Anybody have camo seat covers on their truck, that fit good and they like?

If so I need recommendations and ideas.

Thanks,

SS


----------



## heavyhunter (Jul 2, 2005)

I really like the covers we got from Hatchie Bottom. Great covers, have had them for two years and they aren't fading yet. They are not the neoprene material, I like my back to breathe a little more than neo allows. They provided great customer service when we ordered (through Cabella's)

Good luck
Grant


----------



## Mike Peters-labguy23 (Feb 9, 2003)

I got the neoprene Hatachi bottom covers also from cabela's and I ove them. They were easy to put on and look like customs. Steve I have them on my Chevy 2005 HD, I think thats what your getting.


----------



## KC Steve (Jan 6, 2004)

Got it on tuesday and love it so far. 2500HD crew, 4x4 duramax!

I have seen Hatchie Bottom at Cabelas and was not impressed with the models they have in the showroom at the store.

How about Camoseatcovers.com or Superhides by Marathon?

Anybody?


----------



## roxie (Oct 23, 2003)

www.marathonseatcovers.com

I've had the camo Superhides on two of my pickups in the past...and I was very pleased. Excellent fit, very durable and well constructed. Plus, their customer service has always been top shelf!


----------



## Hullabaloo93 (May 15, 2005)

Sportsman Camo Covers. These guys absoultely make the best covers available. They fit perfectly once installed and do not fade. They are made of high impact Cordura nylon and have quilted inserts in the seat area. I ordered mine this Fall and they were custom made and delivered in less than 4 weeks. Most sizes and styles are is-stock when ordered, they were just out of my particular camo preference.
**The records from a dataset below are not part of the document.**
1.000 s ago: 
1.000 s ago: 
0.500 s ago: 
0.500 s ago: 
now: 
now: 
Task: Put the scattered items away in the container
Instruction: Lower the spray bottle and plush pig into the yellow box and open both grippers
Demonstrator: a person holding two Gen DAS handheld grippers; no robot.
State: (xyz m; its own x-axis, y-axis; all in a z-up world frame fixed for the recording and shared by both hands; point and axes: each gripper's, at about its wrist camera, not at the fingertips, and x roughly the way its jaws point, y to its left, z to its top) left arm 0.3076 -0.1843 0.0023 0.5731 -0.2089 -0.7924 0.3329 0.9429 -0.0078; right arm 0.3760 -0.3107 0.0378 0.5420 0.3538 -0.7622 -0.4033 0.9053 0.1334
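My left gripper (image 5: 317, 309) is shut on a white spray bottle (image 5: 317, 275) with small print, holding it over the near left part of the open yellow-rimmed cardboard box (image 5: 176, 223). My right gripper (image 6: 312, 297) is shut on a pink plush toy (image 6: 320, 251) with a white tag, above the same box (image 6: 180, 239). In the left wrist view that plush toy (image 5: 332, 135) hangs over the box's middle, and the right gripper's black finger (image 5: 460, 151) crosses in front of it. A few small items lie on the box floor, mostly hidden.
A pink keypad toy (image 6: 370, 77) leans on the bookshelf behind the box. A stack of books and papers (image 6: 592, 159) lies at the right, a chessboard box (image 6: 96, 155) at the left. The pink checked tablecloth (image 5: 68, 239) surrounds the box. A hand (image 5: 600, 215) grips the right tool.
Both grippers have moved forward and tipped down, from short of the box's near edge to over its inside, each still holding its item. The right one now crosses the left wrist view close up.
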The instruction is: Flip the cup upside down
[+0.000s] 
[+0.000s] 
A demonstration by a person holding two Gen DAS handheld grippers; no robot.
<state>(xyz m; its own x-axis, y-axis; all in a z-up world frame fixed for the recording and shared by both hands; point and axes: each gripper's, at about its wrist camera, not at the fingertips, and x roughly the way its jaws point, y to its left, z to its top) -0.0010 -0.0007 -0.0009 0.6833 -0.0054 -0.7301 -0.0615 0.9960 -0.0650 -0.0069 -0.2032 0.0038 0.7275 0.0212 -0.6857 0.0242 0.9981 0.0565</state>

http://www.camotruckseats.com/


----------



## tpaschal30 (Oct 11, 2005)

KC Steve said:


> Got it on tuesday and love it so far. 2500HD crew, 4x4 duramax!
> 
> I have seen Hatchie Bottom at Cabelas and was not impressed with the models they have in the showroom at the store.
> 
> ...


I got a 2500hd dura CC in July. It made my old Z71 seem like a toy. Congrats!


----------